| WORK INSTRUCTION |
Leaving nothing out, set down all the data exactly.

++++ RAW DATA

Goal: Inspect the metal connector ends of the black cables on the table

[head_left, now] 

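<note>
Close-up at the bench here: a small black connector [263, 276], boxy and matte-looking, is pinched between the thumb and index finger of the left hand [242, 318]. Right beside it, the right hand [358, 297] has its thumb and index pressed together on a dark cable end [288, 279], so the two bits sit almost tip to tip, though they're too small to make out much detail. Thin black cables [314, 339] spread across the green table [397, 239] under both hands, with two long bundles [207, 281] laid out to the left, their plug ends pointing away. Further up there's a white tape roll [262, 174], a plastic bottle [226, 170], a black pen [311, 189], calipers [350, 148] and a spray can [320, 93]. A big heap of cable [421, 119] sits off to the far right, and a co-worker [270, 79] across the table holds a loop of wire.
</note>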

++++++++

| ANSWER SECTION |
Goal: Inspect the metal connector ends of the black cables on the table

[head_left, now] 

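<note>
Close-up at the bench here: a small black connector [263, 276], boxy and matte-looking, is pinched between the thumb and index finger of the left hand [242, 318]. Right beside it, the right hand [358, 297] has its thumb and index pressed together on a dark cable end [288, 279], so the two bits sit almost tip to tip, though they're too small to make out much detail. Thin black cables [314, 339] spread across the green table [397, 239] under both hands, with two long bundles [207, 281] laid out to the left, their plug ends pointing away. Further up there's a white tape roll [262, 174], a plastic bottle [226, 170], a black pen [311, 189], calipers [350, 148] and a spray can [320, 93]. A big heap of cable [421, 119] sits off to the far right, and a co-worker [270, 79] across the table holds a loop of wire.
</note>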

No additional answer is needed here.